Defending your Ubuntu Linux System with AIDE
As we have already seen RPM can be used to test file integrity, but this is limited to RPM based systems and is not very customizable. As a quick check it is alright but for targeted defence then you should look at AIDE. AIDE, or Advanced Intruder Detection Environment, allows you to specify which directory and files and monitored and run on most Linux distributions. We install it on Ubuntu in the demonstration.
$ sudo apt get install -y aide
If the email system Postfix is not instaled it will be added. Although not strictly required by AIDE it will be added so email notifications can be configured. You can configure Postfix how you wish but we setup for a local only system.
Once installed we can test the version number. We have the stable release 0.16 from the Ubuntu 18.04 repos installed:
$ aide -v
AIDE maitains a database of the current baseline system. This is normally run with sudo aide –init; however, on Ubuntu system the first run requires that the aideinit command is used:
$ sudo aideinit
The database will need to be populated with the state of many files, 69K in my case, so it can take a little while. The runtime shows in the demo as 1m 30s. The output is written to /var/lib/aide/aide.db.new, the aideinit command also copies this to the baseline database /var/lib/aide/aide.db.new.
Next, we need to update the configuration file used by AIDE.

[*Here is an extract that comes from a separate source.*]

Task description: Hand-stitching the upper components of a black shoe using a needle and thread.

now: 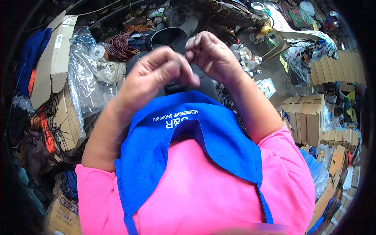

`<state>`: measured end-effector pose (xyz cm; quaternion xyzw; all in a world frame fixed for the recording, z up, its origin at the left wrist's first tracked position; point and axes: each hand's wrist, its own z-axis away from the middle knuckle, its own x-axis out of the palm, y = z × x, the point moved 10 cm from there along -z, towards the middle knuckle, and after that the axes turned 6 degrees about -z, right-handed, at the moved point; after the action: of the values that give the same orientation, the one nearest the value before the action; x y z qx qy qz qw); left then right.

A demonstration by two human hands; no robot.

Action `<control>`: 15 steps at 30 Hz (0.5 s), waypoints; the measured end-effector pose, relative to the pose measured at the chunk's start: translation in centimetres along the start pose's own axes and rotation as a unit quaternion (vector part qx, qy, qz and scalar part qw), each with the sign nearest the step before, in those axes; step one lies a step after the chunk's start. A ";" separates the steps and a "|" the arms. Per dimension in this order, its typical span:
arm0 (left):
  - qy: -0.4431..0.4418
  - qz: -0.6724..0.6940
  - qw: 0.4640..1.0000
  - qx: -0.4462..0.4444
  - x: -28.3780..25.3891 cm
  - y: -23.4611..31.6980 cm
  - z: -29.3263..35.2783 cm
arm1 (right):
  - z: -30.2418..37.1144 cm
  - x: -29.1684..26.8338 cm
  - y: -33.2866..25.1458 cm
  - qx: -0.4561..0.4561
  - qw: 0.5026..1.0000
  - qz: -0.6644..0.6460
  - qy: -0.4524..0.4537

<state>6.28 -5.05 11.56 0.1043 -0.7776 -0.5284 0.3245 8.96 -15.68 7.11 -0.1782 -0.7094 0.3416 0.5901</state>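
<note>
Both my hands are raised over my lap, close together above a blue apron (219, 113). My left hand (152, 72) is curled, its thumb bent in toward the fingers, and motion blurs the fingertips. My right hand (213, 55) has its fingers bent and drawn together against the thumb, near the left fingertips. Anything thin or small between the fingers cannot be made out. Just beyond the hands stands a black bucket (150, 41), partly hidden by them. The apron lies over a pink shirt (203, 188).
Clear plastic sheeting (84, 70) and cardboard (56, 58) lean at the left. A coil of reddish-brown cord (119, 45) lies behind my left hand. Small white bottles (250, 62) stand beyond my right forearm. Cardboard boxes (305, 119) are stacked at the right.
</note>
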 end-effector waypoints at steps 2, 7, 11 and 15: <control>-0.085 -0.015 0.986 -0.144 0.1 -3.0 1.9 | 1.1 1.7 1.1 0.084 0.985 0.125 -0.090; 0.210 -0.586 0.780 -0.061 -14.1 1.2 8.8 | 6.6 -6.8 -2.5 0.136 0.689 0.711 -0.023; 0.450 -0.597 0.663 -0.040 -27.8 9.6 19.4 | 17.3 -21.6 -11.2 0.245 0.547 0.772 0.212; 0.399 -0.570 0.718 -0.020 -24.5 6.7 15.3 | 17.4 -20.5 -9.4 0.218 0.540 0.794 0.172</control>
<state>16.92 21.65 4.34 0.7224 -0.3585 -0.5384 0.2444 -1.41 -40.56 -2.27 -0.5899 -0.0660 0.7775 0.2080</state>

$ sudo cp /var/lib/aide/aide.conf.autogenerated /etc/aide/aide.conf
We can now test AIDE by adding a new user. With the useradded we can check the filesystem against the baseline stored in the database.
$ sudo useradd -m bob
$ sudo -c /etc/aide/aide.conf --check
Again the check shold take a similar time to before. Once completed we will see the the new home directory was added for the user and that the password related files in /etc had changed.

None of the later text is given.